Greece's Foreign Minister Nikos Dendias wants other European Union foreign chiefs, who backed away from confronting Turkey in an earlier teleconference, to step up and do something when they take up the issue again.
“This escalation of Turkish aggression is directed against the European Union, and consequently, there should be an escalation of the European reaction to counter it,” he said after talks with Cypriot Foreign Minister Nikos Christodoulides.
That was in reference to Turkey provoking a near-conflict in the East Mediterranean where it sent an energy research vessel and 10 warships near the Greek island of Kastellorizo, planning to drill for oil and gas there.

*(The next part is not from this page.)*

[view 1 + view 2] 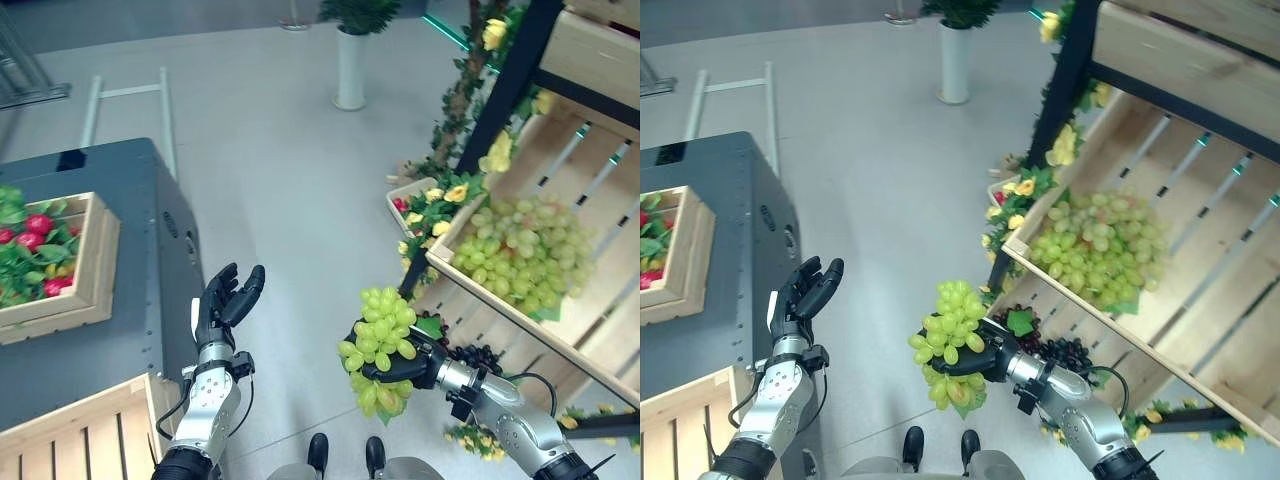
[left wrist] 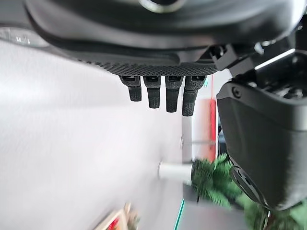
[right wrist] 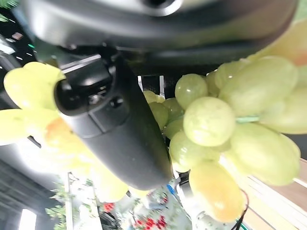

Greece responded by sending some of its fleet as a deterrent and a standoff has remained after a Greek warship being blocked by a Turkish vessel, veered off and hit the Turkish frigate in the stern, causing damage but no shots were exchanged.
The EU, fearful that Turkish President Recep Tayyip Erdogan will again flood the bloc with refugees and migrants through Greek islands, has been reluctant to issue sanctions and imposed only mild penalties exempting him for Turkish ships drilling in the waters off Cyprus, a member state.
Dendias criticized Turkey’s deployment of warships to support a Turkish research vessel engaged in an “illegal” hydrocarbons search in waters where EU members Greece and Cyprus claim Exclusive Economic Zone (EEZ) rights.
EU foreign policy chief Josep Borrell is expected to present to the foreign ministers of the bloc’s 27 member nations a list of options for new possible sanctions against Turkey, he said, which haven't worked yet.
It will be taken up when the leaders of the seven Mediterranean countries in the EU meet in September and then at a full EU leaders’ summit.
Turkey’s actions are “an escalation and an unacceptable militarization” that “betray the dead-end nature of its own choices,” Dendias said, the EU dithering over a response.
Greece has deployed its own warships to the area between Cyprus and the island of Crete where Turkey restarted prospecting for oil and gas this month. The Greek and Turkish navies have been shadowing each other in a high-stakes game of brinkmanship.
Greece and Cyprus say Turkey’s moves breach international law and flout repeated EU and US calls to cease and desist but Turkey cited the United Nations Law of the Sea – which it doesn't other recognize – in asserting its claims.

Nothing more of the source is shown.